NRPDad · 18/02/2020 11:25

Tell us the name. Can't be that outing unless you are literally the only one in the country.

AuntImmortelle · 18/02/2020 11:28

I'm 100% with you OP.

I have a foreign name which is more usual to hear now but mine is a foreign spelling and also slightly different pronunciation. I have accepted the anglicised pronunciation as people just can't get their tiny heads around it. But the amount of idiots people that call me the anglicised version that starts with a different fucking letter! Angry

Plus half the world misspells it even after I've emailed or texted including my name. That meme is fab. Going to use it!!!

Everanewbie · 18/02/2020 11:32

I think that people are often too sensitive about this kind of thing. I have an unusual surname that people always spell wrong and often mispronounce. But I accept its unusual and many people wont have come across it before. It's not an insult, it's a learning process. If you have a very Irish, Scottish, Welsh name, or even further afield, maybe a little forgiveness is needed when people don't nail it instantly, even after a correction or two. I think this applies if you have an unusual spelling or pronunciation of a common name. If you tell someone you're called Haigh-Lee, you can't really be angry if you receive a message addressed to Hayleigh.

That being said, when it's written down on emails etc. misspelling is not very professional.

LynseyLou1982 · 18/02/2020 11:34

I don't get called the wrong name but they constantly spell it wrong and it infuriates me. I am not Lindsay, Lindsey, Lynsay etc I am Lynsey. love the meme @KungFuPandaWorksOut20

OhTheRoses · 18/02/2020 11:34

I had a school friend called Karen (short a, as has every Karen I've ever known).
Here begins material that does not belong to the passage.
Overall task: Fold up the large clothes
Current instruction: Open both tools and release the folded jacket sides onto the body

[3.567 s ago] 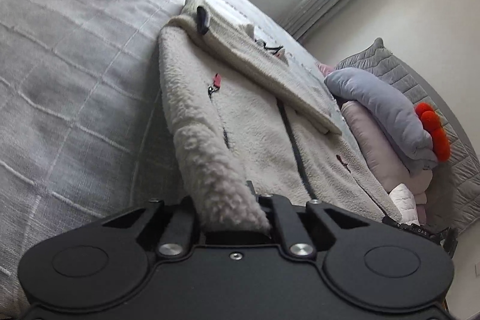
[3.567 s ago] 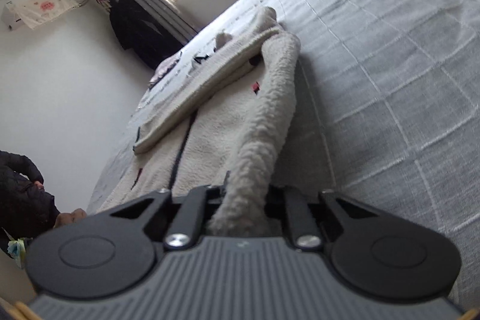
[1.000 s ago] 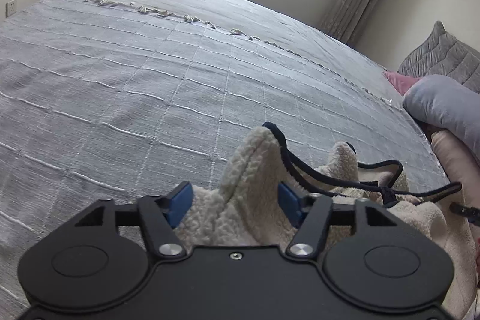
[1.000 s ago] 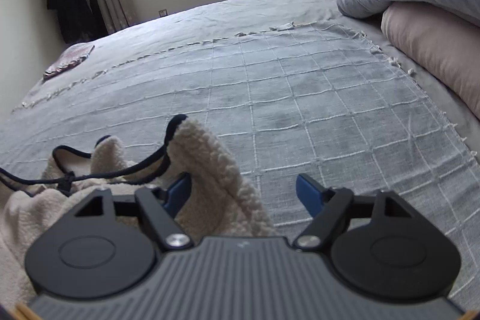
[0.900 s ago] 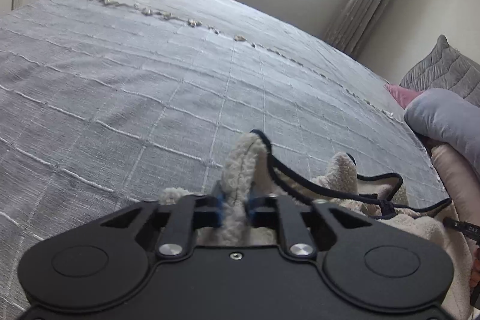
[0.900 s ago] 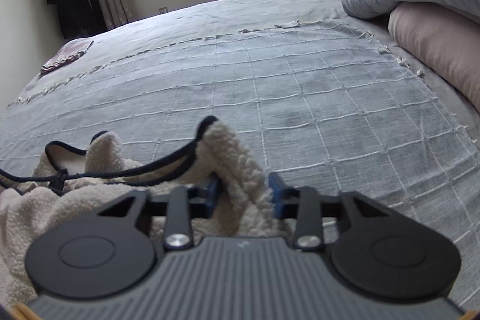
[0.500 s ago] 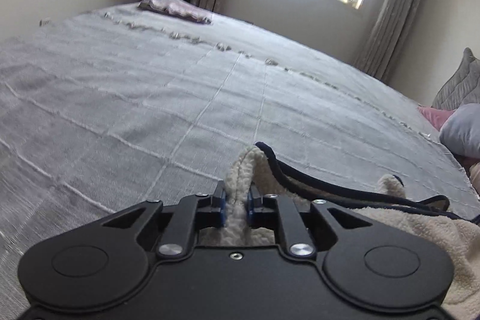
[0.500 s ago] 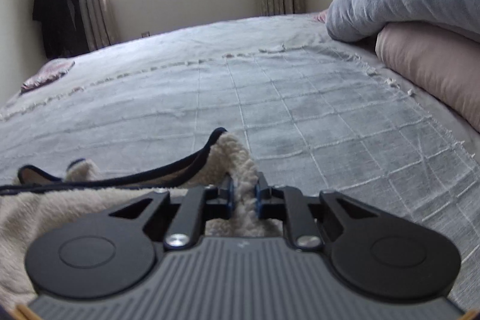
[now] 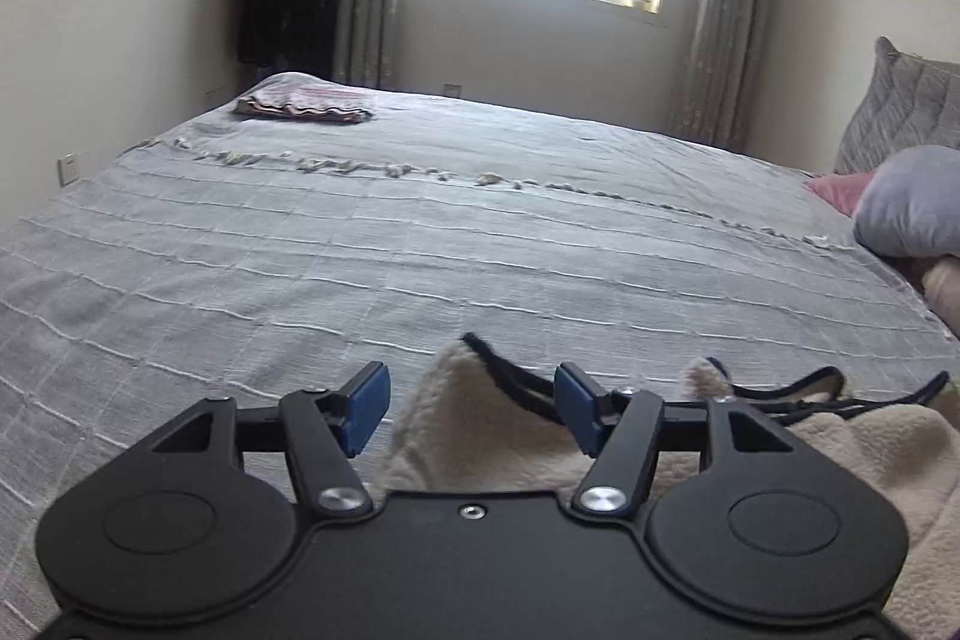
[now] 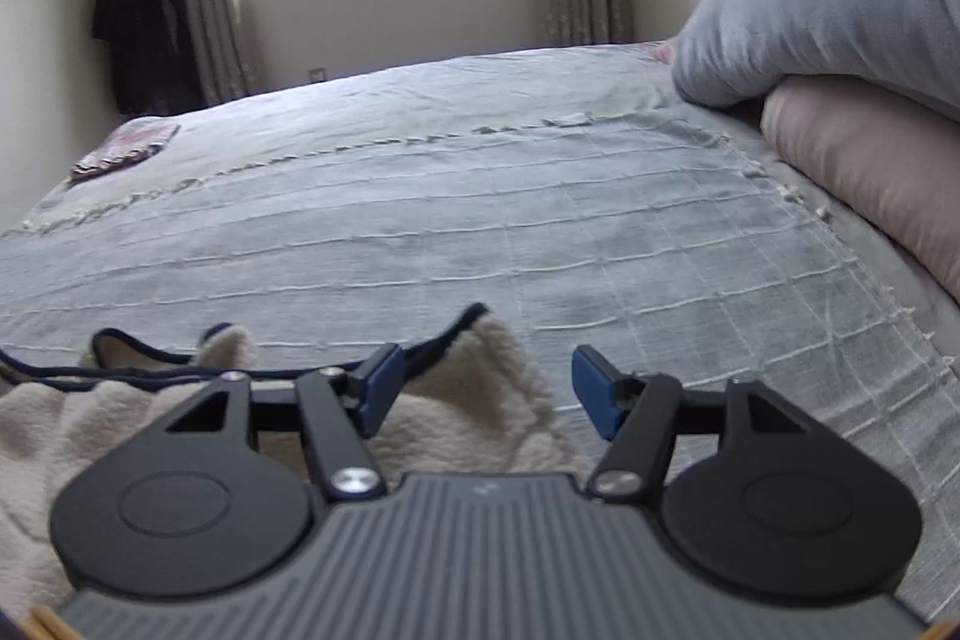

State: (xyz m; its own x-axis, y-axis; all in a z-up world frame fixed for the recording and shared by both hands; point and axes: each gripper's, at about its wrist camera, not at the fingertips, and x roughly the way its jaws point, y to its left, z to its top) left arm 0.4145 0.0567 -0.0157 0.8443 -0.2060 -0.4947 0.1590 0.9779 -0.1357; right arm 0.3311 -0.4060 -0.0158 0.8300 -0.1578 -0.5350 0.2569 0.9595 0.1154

The HT insisted on calling her Kaaaaren. It was actually quite pass ag.

nacher · 18/02/2020 11:36

My DM had a Geordie boss who called her 'pet'. Everyone thought he was calling her Pat, and she became Pat.

She was delighted, her actual name was Gladys.

glitterfarts · 18/02/2020 11:39

I am not from the UK. The first time I said Siobhan (at work in Dublin) as it looks "see-o-barn" and my colleagues choked on their laughter, and fell apart. Kind of cemented in my brain, seared in some might say, how to correctly say it.

After that, they'd give me the most Irish names they could find to call, to hear me mash them.
My friends DD is called Iida. Not Lida. Not Lisa. She's fairly used to correcting people now.

Gumbo · 18/02/2020 11:46

Perhaps I'm too chilled out but it would't/doesn't bother me. I've got a not-very-common but perfectly mainstream classic name. Nevertheless, inexplicably all through my life I've often had people call me by a similar but more unusual (American) version of it which has a completely different spelling/sound. I've no idea why, it makes no sense, but I tend to just ignore their error and answer to whatever they call me Grin

I don't think people are being deliberately rude, and I've no doubt that I've accidentally called people to wrong pronunciation of their name at times. I just don't think it's worth the effort of being too bothered by it.

Orchardgreen · 18/02/2020 11:49

My surname is the same as a very common boys first name. People actually ask me how to spell it. I want to say ffs, how do you think it’s spelled?

pigsDOfly · 18/02/2020 11:52

My DD's name consists of five letters, okay her name is not English but it's pronounced exactly as it's spelled and it's pretty straightforward.

So why so many people swap the first two letter around and end up with some mangled version of her name, I can't imagine.

When she lived with me I'd answer the phone and it would happen every time when people rang her and were clearly reading her name from a sheet of paper they had in front of them.

Used to irritate me. I can imagine it would get really annoying having to have this all the time.

Aridane · 18/02/2020 12:04

"Lisa/liese?"

"Sarah/Sara?"

Well, as it begins with "I", I suspect that's unlikely

Aridane · 18/02/2020 12:05

To be honest, I find it difficult to remember the pronunciation of names unless I see it written down

My father, bless him, never managed to quite get right the names of me / my sister and my mother, let alone those of extended family and friends. Some people just have blocks.